### Exercise objective
Print the listing exactly.

### Provided data
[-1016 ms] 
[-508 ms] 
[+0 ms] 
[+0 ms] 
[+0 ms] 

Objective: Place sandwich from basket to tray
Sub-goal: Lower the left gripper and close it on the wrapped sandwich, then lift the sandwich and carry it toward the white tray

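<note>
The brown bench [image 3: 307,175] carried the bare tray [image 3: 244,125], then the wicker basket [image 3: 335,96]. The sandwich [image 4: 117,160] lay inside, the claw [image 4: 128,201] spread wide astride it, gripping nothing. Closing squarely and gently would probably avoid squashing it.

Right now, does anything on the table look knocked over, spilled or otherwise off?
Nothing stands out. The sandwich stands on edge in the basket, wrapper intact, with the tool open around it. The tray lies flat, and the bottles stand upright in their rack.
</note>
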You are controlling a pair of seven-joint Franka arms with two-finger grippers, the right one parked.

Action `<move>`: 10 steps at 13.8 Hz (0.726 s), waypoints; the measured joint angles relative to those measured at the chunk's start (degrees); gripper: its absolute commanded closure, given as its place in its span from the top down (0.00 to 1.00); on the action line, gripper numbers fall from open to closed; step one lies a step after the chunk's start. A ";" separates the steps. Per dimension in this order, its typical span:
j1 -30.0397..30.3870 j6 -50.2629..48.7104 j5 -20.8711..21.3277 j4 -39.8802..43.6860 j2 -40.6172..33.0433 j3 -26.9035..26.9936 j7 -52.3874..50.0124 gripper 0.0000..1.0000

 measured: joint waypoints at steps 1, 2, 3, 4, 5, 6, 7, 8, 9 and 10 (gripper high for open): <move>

### Exercise response
[-1016 ms] 
[-508 ms] 
[+0 ms] 
[+0 ms] 
[+0 ms] 

Objective: Place sandwich from basket to tray
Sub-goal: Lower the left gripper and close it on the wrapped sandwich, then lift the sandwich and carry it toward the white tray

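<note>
The brown bench [image 3: 307,175] carried the bare tray [image 3: 244,125], then the wicker basket [image 3: 335,96]. The sandwich [image 4: 117,160] lay inside, the claw [image 4: 128,201] spread wide astride it, gripping nothing. Closing squarely and gently would probably avoid squashing it.

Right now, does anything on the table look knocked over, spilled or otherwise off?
Nothing stands out. The sandwich stands on edge in the basket, wrapper intact, with the tool open around it. The tray lies flat, and the bottles stand upright in their rack.
</note>
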You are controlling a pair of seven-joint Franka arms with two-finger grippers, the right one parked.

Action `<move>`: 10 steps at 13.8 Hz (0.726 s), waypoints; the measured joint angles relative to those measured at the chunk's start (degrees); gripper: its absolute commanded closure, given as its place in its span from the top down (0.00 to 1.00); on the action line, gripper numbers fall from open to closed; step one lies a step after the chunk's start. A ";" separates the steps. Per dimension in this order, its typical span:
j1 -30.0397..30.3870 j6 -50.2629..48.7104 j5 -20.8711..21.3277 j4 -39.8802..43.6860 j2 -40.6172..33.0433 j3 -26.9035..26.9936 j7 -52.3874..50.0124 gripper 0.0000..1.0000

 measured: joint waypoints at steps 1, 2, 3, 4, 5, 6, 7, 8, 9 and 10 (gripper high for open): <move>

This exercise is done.